Almonte, a former El Paso deputy police chief, wants to expand the reach of the task force and convince every law enforcement agency in his district that the marshals are very good at hunting bad guys and that they have the manpower to find them quickly.
That’s one of the goals Almonte is pitching while he visits Austin this week to meet some of the people working for him as well as officials from other police agencies.
“We are ready. We’ve got the manpower and they are really good at finding people,” Almonte said during an interview at the downtown Austin federal courthouse. “I want that to continue.”
Almonte, 53, is an appointee of President Barack Obama. He was confirmed by the U.S. Senate in March and sworn into office in June.
Almonte worked for the El Paso Police Department for 25 years, more than half of it as a narcotics detective or supervisor, before retiring in 2003. Since then he has trained narcotics officers and in recent years served as executive director of the Texas Narcotics Officers Association.

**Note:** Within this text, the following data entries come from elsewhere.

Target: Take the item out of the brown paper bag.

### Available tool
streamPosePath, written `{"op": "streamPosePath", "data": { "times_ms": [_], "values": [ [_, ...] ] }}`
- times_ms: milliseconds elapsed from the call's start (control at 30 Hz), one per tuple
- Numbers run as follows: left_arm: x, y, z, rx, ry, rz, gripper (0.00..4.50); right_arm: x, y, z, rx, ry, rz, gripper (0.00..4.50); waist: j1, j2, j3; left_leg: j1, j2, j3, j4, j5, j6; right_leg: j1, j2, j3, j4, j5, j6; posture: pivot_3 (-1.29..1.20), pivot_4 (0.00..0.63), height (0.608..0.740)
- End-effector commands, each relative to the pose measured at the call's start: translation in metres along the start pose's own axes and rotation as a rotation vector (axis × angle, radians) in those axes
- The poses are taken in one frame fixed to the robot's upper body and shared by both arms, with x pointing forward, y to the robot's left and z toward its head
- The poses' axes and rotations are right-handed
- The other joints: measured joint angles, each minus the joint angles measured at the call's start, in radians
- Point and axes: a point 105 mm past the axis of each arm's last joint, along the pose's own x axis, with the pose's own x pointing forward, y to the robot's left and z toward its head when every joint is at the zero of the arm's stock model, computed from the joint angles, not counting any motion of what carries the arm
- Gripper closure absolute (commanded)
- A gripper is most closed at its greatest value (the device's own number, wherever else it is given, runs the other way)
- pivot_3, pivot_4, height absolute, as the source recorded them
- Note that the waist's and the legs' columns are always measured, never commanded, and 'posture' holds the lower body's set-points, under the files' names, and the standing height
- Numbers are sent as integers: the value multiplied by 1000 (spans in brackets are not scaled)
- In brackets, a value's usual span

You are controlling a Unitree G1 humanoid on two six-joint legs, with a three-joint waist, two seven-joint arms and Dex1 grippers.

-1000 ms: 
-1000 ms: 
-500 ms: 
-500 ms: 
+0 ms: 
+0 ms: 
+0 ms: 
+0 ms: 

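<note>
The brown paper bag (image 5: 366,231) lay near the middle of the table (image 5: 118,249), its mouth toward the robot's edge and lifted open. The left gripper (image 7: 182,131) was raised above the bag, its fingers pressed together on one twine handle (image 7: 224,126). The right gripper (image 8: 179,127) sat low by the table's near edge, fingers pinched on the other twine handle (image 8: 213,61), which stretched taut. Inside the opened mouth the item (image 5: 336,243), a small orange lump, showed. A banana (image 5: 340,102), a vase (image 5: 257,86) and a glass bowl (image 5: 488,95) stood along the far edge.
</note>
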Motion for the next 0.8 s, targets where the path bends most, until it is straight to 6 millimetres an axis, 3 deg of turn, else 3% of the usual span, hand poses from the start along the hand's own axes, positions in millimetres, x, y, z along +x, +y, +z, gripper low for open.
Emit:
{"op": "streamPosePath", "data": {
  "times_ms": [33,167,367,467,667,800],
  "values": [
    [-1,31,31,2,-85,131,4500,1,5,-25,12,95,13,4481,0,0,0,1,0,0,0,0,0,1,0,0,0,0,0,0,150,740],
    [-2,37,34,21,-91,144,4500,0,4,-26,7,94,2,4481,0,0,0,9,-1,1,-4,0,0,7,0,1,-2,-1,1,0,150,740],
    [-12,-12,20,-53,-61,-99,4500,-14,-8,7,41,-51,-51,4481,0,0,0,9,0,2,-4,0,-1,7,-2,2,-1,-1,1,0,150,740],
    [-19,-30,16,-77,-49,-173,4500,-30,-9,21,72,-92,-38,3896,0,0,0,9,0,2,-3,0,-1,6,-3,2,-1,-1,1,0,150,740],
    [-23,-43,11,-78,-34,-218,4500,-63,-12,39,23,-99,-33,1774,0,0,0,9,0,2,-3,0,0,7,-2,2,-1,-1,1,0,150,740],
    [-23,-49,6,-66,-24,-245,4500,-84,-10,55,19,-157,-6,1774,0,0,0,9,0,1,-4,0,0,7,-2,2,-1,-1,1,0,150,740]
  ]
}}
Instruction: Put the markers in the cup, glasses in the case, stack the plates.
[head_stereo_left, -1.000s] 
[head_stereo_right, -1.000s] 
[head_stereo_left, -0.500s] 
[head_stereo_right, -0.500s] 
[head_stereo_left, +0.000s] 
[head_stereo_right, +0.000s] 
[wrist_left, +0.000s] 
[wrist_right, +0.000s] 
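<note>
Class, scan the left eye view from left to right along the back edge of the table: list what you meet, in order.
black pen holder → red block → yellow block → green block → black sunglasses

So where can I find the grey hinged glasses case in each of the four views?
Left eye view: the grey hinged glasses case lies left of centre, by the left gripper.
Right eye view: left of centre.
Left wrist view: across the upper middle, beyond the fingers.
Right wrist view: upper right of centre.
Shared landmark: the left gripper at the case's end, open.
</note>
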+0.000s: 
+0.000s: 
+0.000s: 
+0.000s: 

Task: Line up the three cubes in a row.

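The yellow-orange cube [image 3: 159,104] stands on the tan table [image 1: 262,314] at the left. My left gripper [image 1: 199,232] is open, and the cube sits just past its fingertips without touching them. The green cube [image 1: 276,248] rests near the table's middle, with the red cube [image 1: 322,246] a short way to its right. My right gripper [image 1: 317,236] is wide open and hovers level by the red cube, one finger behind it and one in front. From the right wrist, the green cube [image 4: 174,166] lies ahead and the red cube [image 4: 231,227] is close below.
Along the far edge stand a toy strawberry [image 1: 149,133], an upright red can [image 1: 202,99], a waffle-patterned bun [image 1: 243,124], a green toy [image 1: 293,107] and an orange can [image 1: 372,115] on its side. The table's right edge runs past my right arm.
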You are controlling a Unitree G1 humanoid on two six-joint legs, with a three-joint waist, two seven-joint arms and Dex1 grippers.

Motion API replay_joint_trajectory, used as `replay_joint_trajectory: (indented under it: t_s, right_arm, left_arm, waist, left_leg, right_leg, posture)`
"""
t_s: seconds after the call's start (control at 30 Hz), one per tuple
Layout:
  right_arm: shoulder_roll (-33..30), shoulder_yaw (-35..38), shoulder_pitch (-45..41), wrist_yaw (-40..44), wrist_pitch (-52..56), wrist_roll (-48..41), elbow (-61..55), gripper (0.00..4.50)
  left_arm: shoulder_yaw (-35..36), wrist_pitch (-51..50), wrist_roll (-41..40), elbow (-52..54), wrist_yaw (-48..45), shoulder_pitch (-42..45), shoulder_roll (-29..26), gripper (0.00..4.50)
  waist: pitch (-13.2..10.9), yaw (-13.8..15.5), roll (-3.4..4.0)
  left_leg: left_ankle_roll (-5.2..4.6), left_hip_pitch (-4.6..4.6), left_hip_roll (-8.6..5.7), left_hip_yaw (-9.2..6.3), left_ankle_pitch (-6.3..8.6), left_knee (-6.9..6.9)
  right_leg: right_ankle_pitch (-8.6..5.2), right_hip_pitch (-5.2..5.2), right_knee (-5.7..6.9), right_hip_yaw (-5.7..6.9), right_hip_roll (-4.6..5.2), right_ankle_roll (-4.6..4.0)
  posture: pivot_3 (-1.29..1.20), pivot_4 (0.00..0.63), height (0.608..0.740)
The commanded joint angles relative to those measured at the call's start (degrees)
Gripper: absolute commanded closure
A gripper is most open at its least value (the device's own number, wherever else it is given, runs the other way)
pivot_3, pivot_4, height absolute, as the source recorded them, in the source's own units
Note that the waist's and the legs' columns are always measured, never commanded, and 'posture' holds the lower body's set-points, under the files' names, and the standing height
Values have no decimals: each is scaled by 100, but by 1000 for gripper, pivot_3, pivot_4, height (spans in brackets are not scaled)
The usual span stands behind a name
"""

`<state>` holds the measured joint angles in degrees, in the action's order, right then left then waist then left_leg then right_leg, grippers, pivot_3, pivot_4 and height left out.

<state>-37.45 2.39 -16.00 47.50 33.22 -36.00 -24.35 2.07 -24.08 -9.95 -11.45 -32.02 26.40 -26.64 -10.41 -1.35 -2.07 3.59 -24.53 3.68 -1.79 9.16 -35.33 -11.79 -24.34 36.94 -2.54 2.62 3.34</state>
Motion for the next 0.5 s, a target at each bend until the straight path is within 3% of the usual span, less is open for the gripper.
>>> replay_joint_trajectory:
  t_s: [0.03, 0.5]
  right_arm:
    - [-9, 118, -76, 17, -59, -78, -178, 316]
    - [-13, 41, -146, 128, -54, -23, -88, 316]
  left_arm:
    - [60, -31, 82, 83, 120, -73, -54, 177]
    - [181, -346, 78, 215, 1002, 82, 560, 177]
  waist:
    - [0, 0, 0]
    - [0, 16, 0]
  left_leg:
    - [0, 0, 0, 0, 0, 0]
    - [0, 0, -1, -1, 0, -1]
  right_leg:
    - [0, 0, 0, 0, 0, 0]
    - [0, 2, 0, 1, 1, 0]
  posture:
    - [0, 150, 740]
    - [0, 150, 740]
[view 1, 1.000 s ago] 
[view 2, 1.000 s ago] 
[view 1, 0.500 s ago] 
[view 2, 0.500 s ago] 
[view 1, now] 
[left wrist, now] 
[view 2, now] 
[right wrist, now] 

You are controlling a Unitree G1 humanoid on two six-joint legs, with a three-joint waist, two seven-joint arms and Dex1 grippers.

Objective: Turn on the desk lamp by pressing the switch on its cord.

Almonte said last year his phone rang on the way to a training in Seattle and he was informed that Obama wanted to nominate him for the federal post, previously held by Lafayette Collins, a former U.S. Secret Service agent. He had not applied but later found out that people he had worked with in El Paso recommended him.
“I never imagined this would happen,” he said. “If I did anything right I think I had a knack of surrounding myself with great people. They made me look good, and me getting this job is a tribute to them.”
With his wife, Almonte recently moved from his lifelong home in El Paso to San Antonio, where the district headquarters are located.
The couple have two grown children — a son who is a prosecutor in El Paso and a daughter who is a doctor in McAllen.
In addition to hunting fugitives, the marshal service protects federal judges and courthouses, transports federal prisoners and seizes property illegally acquired by criminals.
The western district, where he commands 195 deputies, covers a 91,531 square miles and 68 Texas counties in central, south and west Texas, and in addition to Austin and San Antonio, includes the cities of Odessa, El Paso, Waco and Del Rio.
Almonte said he is looking forward to consolidating the Lone Star Fugitive Task Force in Austin at the new federal courthouse downtown when it opens in the fall of 2012. Now segments of the task force are housed at Austin police or Travis County facilities.
“The best way to address criminal activity,” Almonte said, “is to work together.”